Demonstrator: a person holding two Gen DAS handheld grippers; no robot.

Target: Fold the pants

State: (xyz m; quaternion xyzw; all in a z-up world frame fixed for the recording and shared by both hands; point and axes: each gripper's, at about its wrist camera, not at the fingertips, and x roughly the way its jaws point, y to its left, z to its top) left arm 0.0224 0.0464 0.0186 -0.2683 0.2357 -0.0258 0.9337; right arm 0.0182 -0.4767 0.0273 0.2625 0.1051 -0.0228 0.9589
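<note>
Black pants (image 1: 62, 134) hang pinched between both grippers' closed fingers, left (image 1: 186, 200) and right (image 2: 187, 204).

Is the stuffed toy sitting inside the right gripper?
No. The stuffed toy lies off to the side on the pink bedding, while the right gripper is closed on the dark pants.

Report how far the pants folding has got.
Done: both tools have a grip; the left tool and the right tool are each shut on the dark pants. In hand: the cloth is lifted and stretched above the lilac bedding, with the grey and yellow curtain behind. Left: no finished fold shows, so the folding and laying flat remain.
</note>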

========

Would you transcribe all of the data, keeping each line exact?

• EXPECTED OUTPUT:
Demonstrator: a person holding two Gen DAS handheld grippers; no robot.

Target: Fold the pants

State: (xyz m; quaternion xyzw; all in a z-up world frame fixed for the recording and shared by both hands; point and axes: each gripper's, at about its wrist camera, not at the fingertips, and x roughly the way its jaws point, y to its left, z to its top) left arm 0.0224 0.0464 0.0186 -0.2683 0.2357 -0.0258 0.9337; right arm 0.0182 -0.4767 0.0273 0.2625 0.1051 -0.0228 0.9589
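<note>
Black pants (image 1: 62, 134) hang pinched between both grippers' closed fingers, left (image 1: 186, 200) and right (image 2: 187, 204).

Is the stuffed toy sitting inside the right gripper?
No. The stuffed toy lies off to the side on the pink bedding, while the right gripper is closed on the dark pants.

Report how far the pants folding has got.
Done: both tools have a grip; the left tool and the right tool are each shut on the dark pants. In hand: the cloth is lifted and stretched above the lilac bedding, with the grey and yellow curtain behind. Left: no finished fold shows, so the folding and laying flat remain.
</note>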

The exercise is done, and no more output is needed.